In June I left Stanford and joined Simply Hired. It was a great move for me. I was going to be leading three teams: big data, service/ops engineering, and IT. Two of these areas I know well, the third, big data I had some background, but I was going to need to work at getting up to speed. It’s always great when your employer is paying you to learn, especially if it is in an interesting area. This was a great opportunity for me.
I really liked what I saw in the company. Coworkers that were easy to work with. No bureaucracy… a huge improvement from Stanford. Several times I made suggestions about things I had no responsibility for. The response was always “Oh, that’s a good idea. We will give that a try before the week ends.” Simply Hired had been running for a number of years, but in many ways it was like a one year start-up. I think this is because several months before I was hired the company’s exec staff started the process to reboot the company, improving focus and realign staff which included bring in some senior folks to help mentor and direct a fairly young team.
When I joined Simply Hired, we hoped Libby has several more years of life. The plan/hope was to work a couple of years, and then stop working to be with and care for Libby. Over the summer Libby’s health failed much more quickly than expected. I found myself frequently needing to dash out to check on Libby at home, trips to the doctors office, or the ER. I found my coworkers supportive and understanding. When it was clear that we were looking at months (turned out weeks) not years, they granted me a leave of absence, even though I had been out of the office more than in, and they were very flexible about bring me back to work. But after careful consideration, we all thought rather than waiting for me to return (which might not happen), it would be best for a clean separation.

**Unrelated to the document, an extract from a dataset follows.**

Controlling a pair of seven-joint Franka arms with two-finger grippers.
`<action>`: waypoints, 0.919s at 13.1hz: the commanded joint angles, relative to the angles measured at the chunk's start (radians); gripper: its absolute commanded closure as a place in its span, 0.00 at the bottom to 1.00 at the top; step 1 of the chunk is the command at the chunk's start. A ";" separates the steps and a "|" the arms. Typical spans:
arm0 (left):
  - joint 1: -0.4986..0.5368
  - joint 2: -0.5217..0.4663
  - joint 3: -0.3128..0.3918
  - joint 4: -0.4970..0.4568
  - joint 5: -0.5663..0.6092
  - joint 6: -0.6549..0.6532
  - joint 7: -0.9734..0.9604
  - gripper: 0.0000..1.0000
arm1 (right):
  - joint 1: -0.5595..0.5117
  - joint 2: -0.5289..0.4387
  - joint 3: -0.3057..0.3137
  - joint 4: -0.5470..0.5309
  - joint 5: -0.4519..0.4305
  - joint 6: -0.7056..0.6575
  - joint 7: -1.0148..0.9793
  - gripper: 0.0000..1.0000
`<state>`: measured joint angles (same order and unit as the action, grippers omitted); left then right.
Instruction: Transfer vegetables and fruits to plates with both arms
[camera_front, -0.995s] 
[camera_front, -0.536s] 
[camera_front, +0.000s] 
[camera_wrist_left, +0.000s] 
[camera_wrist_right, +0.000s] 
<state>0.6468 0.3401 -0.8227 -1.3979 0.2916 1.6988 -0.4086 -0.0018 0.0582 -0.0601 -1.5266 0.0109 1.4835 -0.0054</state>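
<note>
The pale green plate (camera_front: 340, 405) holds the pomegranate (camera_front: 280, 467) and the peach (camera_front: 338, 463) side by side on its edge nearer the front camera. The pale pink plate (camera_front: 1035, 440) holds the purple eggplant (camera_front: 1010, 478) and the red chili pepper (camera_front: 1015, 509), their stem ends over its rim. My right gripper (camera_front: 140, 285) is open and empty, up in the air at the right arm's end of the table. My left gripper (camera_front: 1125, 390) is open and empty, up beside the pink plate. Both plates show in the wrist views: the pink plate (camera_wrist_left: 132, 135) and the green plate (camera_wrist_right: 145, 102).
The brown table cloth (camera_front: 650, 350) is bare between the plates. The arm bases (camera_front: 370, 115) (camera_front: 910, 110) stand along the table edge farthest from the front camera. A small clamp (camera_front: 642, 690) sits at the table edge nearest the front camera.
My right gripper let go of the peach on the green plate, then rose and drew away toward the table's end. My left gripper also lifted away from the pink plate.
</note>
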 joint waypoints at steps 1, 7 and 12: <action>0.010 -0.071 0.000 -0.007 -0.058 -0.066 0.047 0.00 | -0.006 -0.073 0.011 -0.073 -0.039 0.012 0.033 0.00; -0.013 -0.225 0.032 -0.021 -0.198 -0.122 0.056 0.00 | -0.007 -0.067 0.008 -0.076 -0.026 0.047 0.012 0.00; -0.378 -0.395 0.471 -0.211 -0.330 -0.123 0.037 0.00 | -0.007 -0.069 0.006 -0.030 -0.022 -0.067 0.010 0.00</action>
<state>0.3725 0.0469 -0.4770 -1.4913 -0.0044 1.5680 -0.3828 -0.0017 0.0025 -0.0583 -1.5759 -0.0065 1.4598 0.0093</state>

The only problem now is when people ask the question “Who are you, what do you do?”, I don’t have a clean answer. I think for many of us, a big part of identity comes through our job. I was talking with some people I just met at church a couple of weeks ago. I was asked about myself. My immediate answer went to work, and it sounded awkward. “Well, ah, I am trying to quit my job, but it hasn’t happened yet.” Well, I have succeeded, so now what do I put on my “card”? Unemployed? Stay-at-Home Dad? In Transition? Middle-Life Crisis Dude? Grieving Windower? Seeker? Nothing really captures the full picture. For the time being, I think “Stay-at-Home Dad” is the easiest for people to grasp and is the single biggest focus, but that is just one piece of the next year.
Many people have asked me about my plans. The short summary is that I am going to avoid “work” until 2013. We are blessed to be in a situation where doing this is not a financial strain. In 2012 I am going to focus on taking care of Helen, taking care of myself, figuring out how to do all the things Libby used to do, and spend some time really exploring what I want to do in the second half of my life. Twice in the last eight years I tried to leave the high tech start-up world to do something radically different. Both times I found myself right back doing the same sorts of things I have been doing for years. In 2013 what will I be doing? Not sure yet. I have a year to dream, explore, experiment. Could be I discover (as I have in the past) that I am made to do the work I have been doing all along and I find myself right back in the world of high tech start-ups with a new energy and renewed vision. Then again, maybe it’s time for a change: maybe doing something with an NGO, some sort of full time ministry, or back in school preparing for a completely different career. It’s a bit scary, but also exciting. Losing Libby has been very hard, but it’s also been an encouragement to spend the rest of my days doing things that I deeply love and believe in. Kevin Kelly’s interview about living as if you only had six months has been a real challenge to me. I have been asking the question what if I knew I would only live 6 month, 1 year, 2 years. What would I do? How would it change my life? I don’t have any definitive answers yet… but I am pretty sure at least a few things will change.